Please give back the listing exactly as it reads.
Segment Start: Data below
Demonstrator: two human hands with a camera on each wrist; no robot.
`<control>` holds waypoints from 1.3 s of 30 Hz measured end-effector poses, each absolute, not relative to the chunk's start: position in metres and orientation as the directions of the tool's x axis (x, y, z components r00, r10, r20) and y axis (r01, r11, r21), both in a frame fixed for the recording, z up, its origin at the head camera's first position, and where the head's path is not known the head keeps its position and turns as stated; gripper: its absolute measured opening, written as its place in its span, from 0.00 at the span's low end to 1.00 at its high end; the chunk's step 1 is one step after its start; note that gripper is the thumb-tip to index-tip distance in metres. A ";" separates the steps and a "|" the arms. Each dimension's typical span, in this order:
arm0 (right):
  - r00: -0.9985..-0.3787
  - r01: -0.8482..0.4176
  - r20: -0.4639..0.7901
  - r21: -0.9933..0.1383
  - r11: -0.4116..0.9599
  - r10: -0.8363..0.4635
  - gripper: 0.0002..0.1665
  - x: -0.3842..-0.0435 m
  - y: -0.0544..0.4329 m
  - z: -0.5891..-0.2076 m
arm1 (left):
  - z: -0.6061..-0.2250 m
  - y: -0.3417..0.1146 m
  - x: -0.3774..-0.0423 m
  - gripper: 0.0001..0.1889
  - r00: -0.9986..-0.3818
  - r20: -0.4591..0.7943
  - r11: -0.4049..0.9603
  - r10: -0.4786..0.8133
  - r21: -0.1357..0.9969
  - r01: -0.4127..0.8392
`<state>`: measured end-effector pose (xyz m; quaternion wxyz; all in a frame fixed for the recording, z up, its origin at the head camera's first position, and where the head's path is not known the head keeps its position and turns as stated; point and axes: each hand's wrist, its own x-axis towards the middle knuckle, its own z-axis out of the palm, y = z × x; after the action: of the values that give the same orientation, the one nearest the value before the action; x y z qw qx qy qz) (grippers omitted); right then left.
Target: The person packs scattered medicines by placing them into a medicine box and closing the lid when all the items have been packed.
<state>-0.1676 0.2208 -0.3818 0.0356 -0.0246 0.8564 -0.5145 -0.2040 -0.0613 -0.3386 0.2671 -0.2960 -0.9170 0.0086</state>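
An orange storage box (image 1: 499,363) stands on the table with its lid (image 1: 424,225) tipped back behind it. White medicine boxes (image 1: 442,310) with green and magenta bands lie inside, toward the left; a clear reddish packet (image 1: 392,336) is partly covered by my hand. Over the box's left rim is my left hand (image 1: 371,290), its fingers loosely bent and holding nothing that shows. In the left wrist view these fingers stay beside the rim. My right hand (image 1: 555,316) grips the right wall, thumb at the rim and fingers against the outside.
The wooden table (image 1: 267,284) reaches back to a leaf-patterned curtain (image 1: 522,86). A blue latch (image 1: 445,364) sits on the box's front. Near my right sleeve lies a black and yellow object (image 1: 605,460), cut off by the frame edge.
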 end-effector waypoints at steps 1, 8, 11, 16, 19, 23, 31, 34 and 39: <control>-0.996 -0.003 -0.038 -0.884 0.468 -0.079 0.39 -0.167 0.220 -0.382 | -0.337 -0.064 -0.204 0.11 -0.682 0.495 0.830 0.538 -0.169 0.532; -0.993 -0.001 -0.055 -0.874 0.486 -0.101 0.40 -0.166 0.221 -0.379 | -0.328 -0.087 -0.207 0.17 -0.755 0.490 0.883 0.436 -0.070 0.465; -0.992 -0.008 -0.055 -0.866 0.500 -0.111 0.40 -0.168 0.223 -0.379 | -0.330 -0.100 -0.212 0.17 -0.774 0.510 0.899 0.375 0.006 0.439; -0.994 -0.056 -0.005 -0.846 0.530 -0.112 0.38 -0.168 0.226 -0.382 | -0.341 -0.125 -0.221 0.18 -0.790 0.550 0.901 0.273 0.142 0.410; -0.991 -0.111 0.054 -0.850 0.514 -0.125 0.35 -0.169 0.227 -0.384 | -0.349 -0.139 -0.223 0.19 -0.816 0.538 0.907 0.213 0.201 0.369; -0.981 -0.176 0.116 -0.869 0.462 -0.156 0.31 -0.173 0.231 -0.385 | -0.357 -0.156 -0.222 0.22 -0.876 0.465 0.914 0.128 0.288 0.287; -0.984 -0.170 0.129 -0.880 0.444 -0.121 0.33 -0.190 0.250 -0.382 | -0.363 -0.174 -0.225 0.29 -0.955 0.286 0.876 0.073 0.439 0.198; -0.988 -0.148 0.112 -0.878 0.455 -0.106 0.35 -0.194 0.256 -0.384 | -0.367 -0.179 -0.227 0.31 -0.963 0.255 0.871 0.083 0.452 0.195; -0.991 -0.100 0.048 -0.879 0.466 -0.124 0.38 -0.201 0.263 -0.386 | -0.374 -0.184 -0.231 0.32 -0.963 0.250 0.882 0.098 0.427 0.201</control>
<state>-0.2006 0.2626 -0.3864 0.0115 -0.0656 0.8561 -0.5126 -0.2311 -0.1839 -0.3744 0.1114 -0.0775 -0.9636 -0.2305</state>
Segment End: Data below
Response to this task:
Demonstrator: two human hands with a camera on each wrist; no robot.
`<control>` holds waypoints from 1.3 s of 30 Hz measured end-effector poses, each absolute, not relative to the chunk's start: position in metres and orientation as the directions of the tool's x axis (x, y, z components r00, r10, r20) and y axis (r01, r11, r21), both in a frame fixed for the recording, z up, its origin at the head camera's first position, and where the head's path is not known the head keeps its position and turns as stated; gripper: its absolute measured opening, written as its place in its span, from 0.00 at the span's low end to 1.00 at its high end; the chunk's step 1 is one step after its start; note that gripper is the thumb-tip to index-tip distance in metres. A ";" separates the steps and a "|" the arms. Each dimension's typical span, in this order:
arm0 (right):
  - r00: -0.9985..-0.3787
  - r01: -0.8482..0.4176
  - r20: -0.4639..0.7901
  - r21: -0.9933..0.1383
  - r11: -0.4116..0.9599
  - r10: -0.8363..0.4635
  - gripper: 0.0002..0.1665
  - x: -0.3842..-0.0435 m
  - y: -0.0544..0.4329 m
  - z: -0.5891..-0.2076 m
arm1 (left):
  - z: -0.6061..-0.2250 m
  - y: -0.3417..0.1146 m
  - x: -0.3774..-0.0423 m
  - gripper: 0.0001..0.1889
  - r00: -0.9986..-0.3818
  - r20: -0.4591..0.7943
  - r11: -0.4049..0.9603
  - r10: -0.4786..0.8133
  - r21: -0.1357..0.9969
  - r01: -0.4127..0.8392
`<state>`: measured end-effector pose (xyz m; quaternion wxyz; all in a frame fixed for the recording, z up, its origin at the head camera's first position, and where the head's path is not known the head keeps its position and turns as stated; point and axes: each hand's wrist, its own x-axis towards the middle knuckle, its own z-axis out of the palm, y = z × x; after the action: of the values that give the same orientation, the one nearest the value before the action; x y z qw qx qy qz) (grippers omitted); right then left.
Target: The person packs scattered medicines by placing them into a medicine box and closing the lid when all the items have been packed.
<state>-0.1676 0.2208 -0.3818 0.0356 -0.0246 0.8564 -0.5145 -0.2040 -0.0613 -0.3386 0.2671 -0.2960 -0.9170 0.0086</state>
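An orange storage box (image 1: 499,363) stands on the table with its lid (image 1: 424,225) tipped back behind it. White medicine boxes (image 1: 442,310) with green and magenta bands lie inside, toward the left; a clear reddish packet (image 1: 392,336) is partly covered by my hand. Over the box's left rim is my left hand (image 1: 371,290), its fingers loosely bent and holding nothing that shows. In the left wrist view these fingers stay beside the rim. My right hand (image 1: 555,316) grips the right wall, thumb at the rim and fingers against the outside.
The wooden table (image 1: 267,284) reaches back to a leaf-patterned curtain (image 1: 522,86). A blue latch (image 1: 445,364) sits on the box's front. Near my right sleeve lies a black and yellow object (image 1: 605,460), cut off by the frame edge.
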 end-effector waypoints at steps 1, 8, 11, 16, 19, 23, 31, 34 and 39: <control>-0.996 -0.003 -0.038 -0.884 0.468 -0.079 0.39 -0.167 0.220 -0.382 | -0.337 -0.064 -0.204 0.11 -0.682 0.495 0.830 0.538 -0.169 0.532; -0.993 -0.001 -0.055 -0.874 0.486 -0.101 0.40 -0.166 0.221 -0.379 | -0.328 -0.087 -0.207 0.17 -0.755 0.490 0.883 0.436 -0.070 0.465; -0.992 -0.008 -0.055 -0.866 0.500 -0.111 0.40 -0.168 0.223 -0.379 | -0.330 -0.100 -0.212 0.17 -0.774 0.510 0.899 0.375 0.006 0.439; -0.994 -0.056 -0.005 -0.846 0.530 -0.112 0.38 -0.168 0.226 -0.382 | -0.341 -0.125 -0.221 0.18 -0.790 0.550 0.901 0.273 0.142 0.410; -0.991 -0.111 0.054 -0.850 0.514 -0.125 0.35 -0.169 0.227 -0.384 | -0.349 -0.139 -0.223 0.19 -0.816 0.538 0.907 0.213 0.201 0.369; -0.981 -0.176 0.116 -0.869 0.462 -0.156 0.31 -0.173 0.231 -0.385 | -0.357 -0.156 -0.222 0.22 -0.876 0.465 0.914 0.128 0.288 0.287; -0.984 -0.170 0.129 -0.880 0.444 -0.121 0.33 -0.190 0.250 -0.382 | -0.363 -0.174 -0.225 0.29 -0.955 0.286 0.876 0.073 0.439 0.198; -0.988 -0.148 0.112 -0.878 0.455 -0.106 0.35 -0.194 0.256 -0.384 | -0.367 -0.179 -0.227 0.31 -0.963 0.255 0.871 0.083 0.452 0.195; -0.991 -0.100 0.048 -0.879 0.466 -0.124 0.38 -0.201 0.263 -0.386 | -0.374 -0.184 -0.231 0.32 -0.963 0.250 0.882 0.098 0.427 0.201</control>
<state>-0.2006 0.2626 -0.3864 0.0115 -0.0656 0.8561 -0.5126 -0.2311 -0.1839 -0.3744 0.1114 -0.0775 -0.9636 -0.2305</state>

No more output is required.